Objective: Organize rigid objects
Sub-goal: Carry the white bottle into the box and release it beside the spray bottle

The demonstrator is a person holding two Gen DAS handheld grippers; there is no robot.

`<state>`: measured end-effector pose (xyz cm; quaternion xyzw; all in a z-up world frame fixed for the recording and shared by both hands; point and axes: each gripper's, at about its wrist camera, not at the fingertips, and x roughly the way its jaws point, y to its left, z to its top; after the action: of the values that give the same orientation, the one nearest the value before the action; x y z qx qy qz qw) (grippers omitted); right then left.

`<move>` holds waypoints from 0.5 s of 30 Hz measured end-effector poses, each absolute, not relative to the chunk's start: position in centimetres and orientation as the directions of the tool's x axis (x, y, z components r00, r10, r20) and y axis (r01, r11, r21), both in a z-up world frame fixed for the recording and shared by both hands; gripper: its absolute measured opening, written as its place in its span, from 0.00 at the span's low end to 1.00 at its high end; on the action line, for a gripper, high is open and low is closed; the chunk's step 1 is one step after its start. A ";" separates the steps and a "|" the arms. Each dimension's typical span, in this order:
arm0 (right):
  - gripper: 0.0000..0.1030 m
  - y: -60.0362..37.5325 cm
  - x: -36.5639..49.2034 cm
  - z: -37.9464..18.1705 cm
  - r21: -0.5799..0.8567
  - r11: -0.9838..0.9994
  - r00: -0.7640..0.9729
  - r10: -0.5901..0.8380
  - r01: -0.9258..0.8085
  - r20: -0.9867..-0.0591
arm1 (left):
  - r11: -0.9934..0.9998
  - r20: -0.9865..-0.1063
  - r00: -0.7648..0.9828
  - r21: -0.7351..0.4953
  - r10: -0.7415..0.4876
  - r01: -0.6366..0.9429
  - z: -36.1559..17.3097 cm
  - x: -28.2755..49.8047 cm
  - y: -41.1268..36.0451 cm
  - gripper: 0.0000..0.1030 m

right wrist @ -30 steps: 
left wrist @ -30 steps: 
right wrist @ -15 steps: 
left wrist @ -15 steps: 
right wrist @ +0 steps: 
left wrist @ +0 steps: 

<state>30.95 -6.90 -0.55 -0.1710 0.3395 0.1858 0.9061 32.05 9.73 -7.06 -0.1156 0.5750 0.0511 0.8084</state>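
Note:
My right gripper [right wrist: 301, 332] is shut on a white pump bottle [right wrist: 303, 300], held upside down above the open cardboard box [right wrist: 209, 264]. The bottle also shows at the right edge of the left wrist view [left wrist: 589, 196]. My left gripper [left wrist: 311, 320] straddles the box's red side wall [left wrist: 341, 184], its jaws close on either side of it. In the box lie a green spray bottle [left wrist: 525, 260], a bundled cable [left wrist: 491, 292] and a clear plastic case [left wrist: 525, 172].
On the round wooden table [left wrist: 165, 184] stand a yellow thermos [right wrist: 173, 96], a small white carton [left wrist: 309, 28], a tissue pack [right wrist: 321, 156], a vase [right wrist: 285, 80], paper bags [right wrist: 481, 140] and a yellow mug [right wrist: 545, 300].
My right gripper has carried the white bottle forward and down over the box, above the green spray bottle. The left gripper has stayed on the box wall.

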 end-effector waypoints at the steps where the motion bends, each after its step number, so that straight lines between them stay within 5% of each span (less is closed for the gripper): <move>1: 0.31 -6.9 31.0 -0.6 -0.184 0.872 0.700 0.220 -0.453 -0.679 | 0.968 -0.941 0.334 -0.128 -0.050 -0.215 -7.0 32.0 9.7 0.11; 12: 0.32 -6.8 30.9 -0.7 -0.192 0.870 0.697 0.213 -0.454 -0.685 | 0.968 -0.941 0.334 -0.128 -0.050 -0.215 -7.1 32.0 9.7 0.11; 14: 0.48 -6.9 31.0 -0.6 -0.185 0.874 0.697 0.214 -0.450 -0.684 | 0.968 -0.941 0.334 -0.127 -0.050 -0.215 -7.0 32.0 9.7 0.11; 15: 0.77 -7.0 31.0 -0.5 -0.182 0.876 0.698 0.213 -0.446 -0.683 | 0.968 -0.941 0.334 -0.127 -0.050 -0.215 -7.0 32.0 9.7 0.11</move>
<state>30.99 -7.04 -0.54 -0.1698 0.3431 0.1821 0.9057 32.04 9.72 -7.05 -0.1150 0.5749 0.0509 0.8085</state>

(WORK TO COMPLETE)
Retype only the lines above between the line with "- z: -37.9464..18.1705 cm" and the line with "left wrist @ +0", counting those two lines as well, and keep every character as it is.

(OUTPUT OF THE TASK)
  - z: -37.9464..18.1705 cm
  - r21: -0.5799..0.8567
  - r11: -0.9838..0.9994
  - r00: -0.7640..0.9729
  - r10: -0.5901..0.8380
  - r01: -0.9258..0.8085
  - r20: -0.9867..-0.0591
arm1 (left):
  - r11: -0.9934..0.9998
  - r20: -0.9865..-0.1063
  - r00: -0.7648..0.9828
  - r21: -0.7351..0.4953
  - r10: -0.7415..0.4876
  - r01: -0.6366..0.9429
  - z: -36.1559..17.3097 cm
  - x: -28.2755..49.8047 cm
  - y: -41.1268..36.0451 cm
  - gripper: 0.0000..0.1030 m

right wrist @ -30 steps: 
left wrist @ -30 steps: 
right wrist @ -15 steps: 
left wrist @ -15 steps: 
right wrist @ +0 steps: 
left wrist @ +0 steps: 

This output is complete.